_Dataset content_
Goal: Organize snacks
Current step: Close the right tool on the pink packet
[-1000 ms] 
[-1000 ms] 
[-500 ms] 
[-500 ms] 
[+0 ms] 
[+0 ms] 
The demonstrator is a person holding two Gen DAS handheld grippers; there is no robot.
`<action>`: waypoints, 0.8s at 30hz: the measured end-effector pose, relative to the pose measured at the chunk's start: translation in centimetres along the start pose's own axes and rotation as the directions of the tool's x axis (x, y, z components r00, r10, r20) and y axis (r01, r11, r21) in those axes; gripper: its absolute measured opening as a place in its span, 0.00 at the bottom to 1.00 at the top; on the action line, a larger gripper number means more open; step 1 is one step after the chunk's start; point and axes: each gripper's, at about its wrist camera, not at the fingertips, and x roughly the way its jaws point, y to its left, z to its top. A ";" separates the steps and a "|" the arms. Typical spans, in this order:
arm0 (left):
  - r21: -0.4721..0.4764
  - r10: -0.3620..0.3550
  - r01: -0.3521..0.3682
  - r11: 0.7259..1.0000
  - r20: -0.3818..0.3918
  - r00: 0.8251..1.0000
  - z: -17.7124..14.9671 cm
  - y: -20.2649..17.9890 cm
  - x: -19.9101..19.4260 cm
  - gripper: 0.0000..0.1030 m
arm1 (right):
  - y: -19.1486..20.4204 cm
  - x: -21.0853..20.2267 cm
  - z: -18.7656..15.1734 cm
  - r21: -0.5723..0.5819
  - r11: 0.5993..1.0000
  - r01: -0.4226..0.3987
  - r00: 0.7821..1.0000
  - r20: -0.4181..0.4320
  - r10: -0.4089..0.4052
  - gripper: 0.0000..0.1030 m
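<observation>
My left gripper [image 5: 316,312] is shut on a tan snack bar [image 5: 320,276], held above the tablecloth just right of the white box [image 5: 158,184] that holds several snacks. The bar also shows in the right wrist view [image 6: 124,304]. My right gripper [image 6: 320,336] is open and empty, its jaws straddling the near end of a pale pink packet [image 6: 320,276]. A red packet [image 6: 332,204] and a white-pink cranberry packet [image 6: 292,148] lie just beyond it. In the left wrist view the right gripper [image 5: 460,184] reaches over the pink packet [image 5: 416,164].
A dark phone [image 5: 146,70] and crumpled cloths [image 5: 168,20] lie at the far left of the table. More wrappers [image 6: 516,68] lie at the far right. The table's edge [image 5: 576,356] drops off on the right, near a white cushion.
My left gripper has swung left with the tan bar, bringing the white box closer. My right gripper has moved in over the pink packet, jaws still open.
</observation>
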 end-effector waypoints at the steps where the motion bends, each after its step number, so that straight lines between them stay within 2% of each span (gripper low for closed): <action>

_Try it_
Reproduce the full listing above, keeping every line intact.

_Solution_
Goal: Organize snacks
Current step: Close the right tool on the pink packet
[-1000 ms] 
[-1000 ms] 
[-500 ms] 
[-500 ms] 
[+0 ms] 
[+0 ms] 
The demonstrator is a person holding two Gen DAS handheld grippers; there is no robot.
`<action>`: waypoints, 0.8s at 30hz: the measured end-effector pose, relative to the pose measured at the chunk's start: translation in centimetres along the start pose's own axes and rotation as the directions of the tool's x axis (x, y, z components r00, r10, r20) and y axis (r01, r11, r21) in those axes; gripper: its absolute measured opening as a place in its span, 0.00 at the bottom to 1.00 at the top; on the action line, a larger gripper number means more open; step 1 is one step after the chunk's start; point and axes: each gripper's, at about its wrist camera, not at the fingertips, and x roughly the way its jaws point, y to its left, z to its top. A ";" separates the steps and a "|" the arms. Typical spans, in this order:
arm0 (left):
  - r21: -0.4721..0.4764
  - r10: -0.3620..0.3550
  - r01: -0.3521..0.3682
  - r11: 0.7259..1.0000
  - r20: -0.3818..0.3918
  - r00: 0.8251..1.0000
  - z: -17.7124..14.9671 cm
  - y: -20.2649..17.9890 cm
  - x: -19.9101..19.4260 cm
  - gripper: 0.0000..0.1030 m
arm1 (right):
  - y: -19.1486..20.4204 cm
  - x: -21.0853..20.2267 cm
  - z: -18.7656..15.1734 cm
  - r21: -0.5723..0.5819
  - r11: 0.5993..1.0000
  - r01: -0.4226..0.3987
  - r00: 0.7821..1.0000
  - r20: -0.4181..0.4320
  - r10: -0.4089..0.4052
  - gripper: 0.0000..0.1030 m
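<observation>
My left gripper [image 5: 316,312] is shut on a tan snack bar [image 5: 320,276], held above the tablecloth just right of the white box [image 5: 158,184] that holds several snacks. The bar also shows in the right wrist view [image 6: 124,304]. My right gripper [image 6: 320,336] is open and empty, its jaws straddling the near end of a pale pink packet [image 6: 320,276]. A red packet [image 6: 332,204] and a white-pink cranberry packet [image 6: 292,148] lie just beyond it. In the left wrist view the right gripper [image 5: 460,184] reaches over the pink packet [image 5: 416,164].
A dark phone [image 5: 146,70] and crumpled cloths [image 5: 168,20] lie at the far left of the table. More wrappers [image 6: 516,68] lie at the far right. The table's edge [image 5: 576,356] drops off on the right, near a white cushion.
My left gripper has swung left with the tan bar, bringing the white box closer. My right gripper has moved in over the pink packet, jaws still open.
</observation>
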 end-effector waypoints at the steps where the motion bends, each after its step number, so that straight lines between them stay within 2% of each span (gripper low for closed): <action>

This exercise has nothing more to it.